**ACTIVITY**
What you give back must match the records below exactly.

**Items from a data source**
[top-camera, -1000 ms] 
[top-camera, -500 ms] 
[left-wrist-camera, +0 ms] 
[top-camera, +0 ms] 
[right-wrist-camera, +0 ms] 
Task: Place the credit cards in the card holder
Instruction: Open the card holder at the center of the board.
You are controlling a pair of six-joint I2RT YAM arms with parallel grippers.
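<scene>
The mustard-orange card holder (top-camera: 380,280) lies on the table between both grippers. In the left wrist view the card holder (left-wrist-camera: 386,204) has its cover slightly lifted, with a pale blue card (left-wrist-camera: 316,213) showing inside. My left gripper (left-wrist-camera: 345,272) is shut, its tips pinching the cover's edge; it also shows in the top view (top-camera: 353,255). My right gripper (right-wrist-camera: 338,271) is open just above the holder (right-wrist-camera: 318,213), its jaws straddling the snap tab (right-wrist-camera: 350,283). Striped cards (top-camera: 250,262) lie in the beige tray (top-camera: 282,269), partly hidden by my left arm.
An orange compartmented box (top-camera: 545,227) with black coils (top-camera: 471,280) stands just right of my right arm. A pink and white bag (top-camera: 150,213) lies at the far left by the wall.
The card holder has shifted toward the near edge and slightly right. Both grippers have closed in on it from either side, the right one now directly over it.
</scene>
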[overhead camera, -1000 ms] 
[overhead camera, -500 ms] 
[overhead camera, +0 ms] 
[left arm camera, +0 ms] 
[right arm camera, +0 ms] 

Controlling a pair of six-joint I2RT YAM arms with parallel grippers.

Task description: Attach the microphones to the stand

**EXERCISE RESULT**
[top-camera, -1000 ms] 
[top-camera, -500 ms] 
[left-wrist-camera, +0 ms] 
[top-camera, +0 ms] 
[right-wrist-camera, +0 ms] 
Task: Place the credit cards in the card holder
Instruction: Open the card holder at the center of the board.
You are controlling a pair of six-joint I2RT YAM arms with parallel grippers.
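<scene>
The mustard-orange card holder (top-camera: 380,280) lies on the table between both grippers. In the left wrist view the card holder (left-wrist-camera: 386,204) has its cover slightly lifted, with a pale blue card (left-wrist-camera: 316,213) showing inside. My left gripper (left-wrist-camera: 345,272) is shut, its tips pinching the cover's edge; it also shows in the top view (top-camera: 353,255). My right gripper (right-wrist-camera: 338,271) is open just above the holder (right-wrist-camera: 318,213), its jaws straddling the snap tab (right-wrist-camera: 350,283). Striped cards (top-camera: 250,262) lie in the beige tray (top-camera: 282,269), partly hidden by my left arm.
An orange compartmented box (top-camera: 545,227) with black coils (top-camera: 471,280) stands just right of my right arm. A pink and white bag (top-camera: 150,213) lies at the far left by the wall.
The card holder has shifted toward the near edge and slightly right. Both grippers have closed in on it from either side, the right one now directly over it.
</scene>
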[overhead camera, -1000 ms] 
[overhead camera, -500 ms] 
[overhead camera, +0 ms] 
[left arm camera, +0 ms] 
[right arm camera, +0 ms] 

Controlling a pair of six-joint I2RT YAM arms with parallel grippers.

Task description: Attach the microphones to the stand

With the output given, the exercise is complete.